JAKARTA – Kedaulatan rakyat dalam era demokrasi sudah seharusnya menjadi milik rakyat sepenuhnya, mengingat pemilihan pemimpin negara atau pemimpin daerah sudah secara langsung oleh rakyat.
Hal ini berbeda halnya dengan masa orde lama dan orde baru, pemimpin kepala negara dan pemimpin daerah dipilih oleh wakil rakyat (DPR/DPRD yang notabene ialah utusan partai politik.
Sayangnya, dalam prakteknya, pemilu ini hanya menjadi alat kekuasaan untuk mengambil suara terbanyak belaka, sehingga negara ini hanya sibuk mengurusi pemilu yang diadakan setiap lima tahun sekali dan melupakan esensi dari demokrasi.
Untuk itu, kini saatnya mengembalikan kedaulatan rakyat sepenuhnya di tangan rakyat.
Koordinator Tim Pembela Demokrasi Indonesia (TPDI), Petrus Selestinus menjelaskan prinsip kedaulatan rakyat dan demokrasiseharusnya diwujudkan lewat Pemilu 2024 yang jujur dan adil (jurdil).
Namun sayangnya, harapan pemilu yang jurdil itu jauh panggang dari api.
Pasalnya, nilai-nilai elementer demokrasi telah dirusak oleh keberadaan Anwar Usman di MK.
Paman Gibran ini menjadi sumber masalah di lembaga penjaga konstitusi itu dengan sejumlah pelanggaran hukum dan etika yang dibuatnya.
Hal ini diperkuat dengan proses Persidangan Perkara MK No.90/PUU-XXI/ 2023, yang diputus tanggal 16/10/2023, kemudian melalui proses persidangan Kode Etik dan Perilaku Hakim Konstitusi di MKMK dalam Perkara di MKMK No. 2/MKMK/L/ARLTP/11/2023, yang memutuskan Anwar Usman bersalah.
Meski dinyatakan bersalah, persidangan etik ipar Jokowi ini tidak dapat memulihkan marwah MK.
Kredibilitas MK sebagai penjaga konstitusi berada dititik nadir karena MKMK-pun gagal mengembalikan kepercayaan publik kepada MK.
Apalagi dalam putusannya, MKMK hanya mampu mencopot jabatan Ketua MK yang waktu itu dijabat oleh Anwar Usman.
Karena itu, untuk memulihkan kepercayaan masyarakat kepada MK, kini berada di kepala dan pundak 8 Hakim Konstitusi yang menyidangkan sengketa Pilpres 2024.
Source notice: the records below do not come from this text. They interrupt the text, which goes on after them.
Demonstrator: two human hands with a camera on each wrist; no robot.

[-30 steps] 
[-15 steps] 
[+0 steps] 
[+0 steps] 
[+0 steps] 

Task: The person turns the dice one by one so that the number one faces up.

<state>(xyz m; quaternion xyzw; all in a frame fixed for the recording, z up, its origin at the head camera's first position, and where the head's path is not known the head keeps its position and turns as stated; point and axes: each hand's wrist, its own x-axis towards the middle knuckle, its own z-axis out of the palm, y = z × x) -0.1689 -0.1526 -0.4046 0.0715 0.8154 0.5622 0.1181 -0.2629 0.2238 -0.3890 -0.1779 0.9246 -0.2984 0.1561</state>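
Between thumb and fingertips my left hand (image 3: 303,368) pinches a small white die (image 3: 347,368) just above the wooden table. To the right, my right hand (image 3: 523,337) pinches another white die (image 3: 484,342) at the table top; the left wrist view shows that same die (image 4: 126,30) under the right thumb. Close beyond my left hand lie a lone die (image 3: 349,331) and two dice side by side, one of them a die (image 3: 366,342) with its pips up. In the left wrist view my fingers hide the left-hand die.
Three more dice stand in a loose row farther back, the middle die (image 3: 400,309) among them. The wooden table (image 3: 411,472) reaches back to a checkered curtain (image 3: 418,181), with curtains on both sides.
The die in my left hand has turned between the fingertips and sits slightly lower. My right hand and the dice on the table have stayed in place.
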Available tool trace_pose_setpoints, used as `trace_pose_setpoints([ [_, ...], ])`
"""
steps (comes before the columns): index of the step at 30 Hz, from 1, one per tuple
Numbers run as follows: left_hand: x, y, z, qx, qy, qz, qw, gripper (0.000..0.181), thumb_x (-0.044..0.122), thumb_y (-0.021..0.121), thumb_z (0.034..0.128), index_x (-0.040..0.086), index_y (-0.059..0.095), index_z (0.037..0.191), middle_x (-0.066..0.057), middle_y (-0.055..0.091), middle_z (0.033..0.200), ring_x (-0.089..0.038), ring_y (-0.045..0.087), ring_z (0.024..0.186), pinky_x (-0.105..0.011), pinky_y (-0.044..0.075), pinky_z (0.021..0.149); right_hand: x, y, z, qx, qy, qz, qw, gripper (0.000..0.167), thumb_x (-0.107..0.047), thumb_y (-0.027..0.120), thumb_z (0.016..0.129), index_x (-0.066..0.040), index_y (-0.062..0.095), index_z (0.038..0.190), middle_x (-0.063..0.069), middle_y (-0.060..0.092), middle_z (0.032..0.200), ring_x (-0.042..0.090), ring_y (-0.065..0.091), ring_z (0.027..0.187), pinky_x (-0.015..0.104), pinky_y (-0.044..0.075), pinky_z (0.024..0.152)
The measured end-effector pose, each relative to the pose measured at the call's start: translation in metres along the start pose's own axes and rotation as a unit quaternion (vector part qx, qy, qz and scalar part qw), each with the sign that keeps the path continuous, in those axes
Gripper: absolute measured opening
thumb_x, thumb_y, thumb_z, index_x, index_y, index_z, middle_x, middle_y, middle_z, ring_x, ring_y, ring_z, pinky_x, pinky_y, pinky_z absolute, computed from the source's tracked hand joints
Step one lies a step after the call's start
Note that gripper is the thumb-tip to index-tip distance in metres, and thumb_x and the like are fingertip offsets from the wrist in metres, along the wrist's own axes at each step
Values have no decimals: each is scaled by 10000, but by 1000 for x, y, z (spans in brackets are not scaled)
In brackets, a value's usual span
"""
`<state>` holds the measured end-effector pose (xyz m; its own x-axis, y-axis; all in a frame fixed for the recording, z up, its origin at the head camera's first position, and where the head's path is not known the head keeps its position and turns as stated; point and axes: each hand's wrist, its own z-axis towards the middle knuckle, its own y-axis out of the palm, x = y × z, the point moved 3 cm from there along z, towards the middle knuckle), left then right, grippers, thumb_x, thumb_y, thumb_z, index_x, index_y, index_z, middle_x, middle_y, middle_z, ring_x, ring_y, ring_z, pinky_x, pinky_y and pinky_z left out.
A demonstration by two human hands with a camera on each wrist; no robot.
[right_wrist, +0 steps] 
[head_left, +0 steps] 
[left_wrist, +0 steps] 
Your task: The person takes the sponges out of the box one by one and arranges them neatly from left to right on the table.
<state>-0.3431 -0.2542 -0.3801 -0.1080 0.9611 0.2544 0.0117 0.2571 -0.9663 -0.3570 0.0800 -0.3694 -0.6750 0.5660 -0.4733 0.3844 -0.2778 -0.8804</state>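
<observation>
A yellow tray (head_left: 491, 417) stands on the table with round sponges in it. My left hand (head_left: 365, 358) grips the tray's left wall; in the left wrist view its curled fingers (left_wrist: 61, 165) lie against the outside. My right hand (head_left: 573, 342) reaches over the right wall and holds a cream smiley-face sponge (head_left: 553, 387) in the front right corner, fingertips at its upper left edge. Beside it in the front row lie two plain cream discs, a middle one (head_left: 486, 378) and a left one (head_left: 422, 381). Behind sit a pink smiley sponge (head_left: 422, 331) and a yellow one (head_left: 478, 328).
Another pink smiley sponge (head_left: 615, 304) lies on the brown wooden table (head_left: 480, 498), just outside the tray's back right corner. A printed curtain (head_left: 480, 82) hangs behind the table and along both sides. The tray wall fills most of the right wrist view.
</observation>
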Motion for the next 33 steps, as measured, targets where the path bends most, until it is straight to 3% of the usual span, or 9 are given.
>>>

Meskipun upaya hukum ini masih berada di bawah bayang-bayang monster “Dinasti Politik” dan “Nepotisme” Jokowi yang masih bercokol di MK.
“Dan membuat MK berada dalam status tersandera, terlebih-lebih karena menjadi Tergugat di PTUN Jakarta, sehingga membuat MK belum bisa bebas dari trauma skandal Conflict Of Interest,” imbuhnya.
Oleh karena itu, TPDI dan Perekat Nusantara, merasa perlu memberikan dukungan kepada dan mengawal 8 Hakim Konstitusi dalam melaksanakan tugas dan fungsi MK, sebagai Pengawal Konstitusi dan juga sebagai Pelaku Kekuasaan Kehakiman yang merdeka untuk menyelenggarakan peradilan guna menegakan hukum dan keadilan dalam Perkara Perselisihan Hasil Pilpres 2024.
Petrus menerangkan perlunya dukungan moril terhadap 8 Hakim Konstitusi karena Pemilu sebagai sarana Kedaulatan Rakyat sedang dipertaruhkan melalui sengketa Pilpres di MK.
“Sehingga dengan demikian fungsi Pemilu sebagai sarana Kedaulatan Rakyat telah bergeser ke MK, sementara MK sendiri hingga sekarang belum bisa melepaskan diri dari Nepotisme Jokowi, karena di MK ada Ipar Jokowi dan Paman Gibran Rakabuming Raka, yaitu Hakim Konstitusi Anwar Usman,” pungkasnya.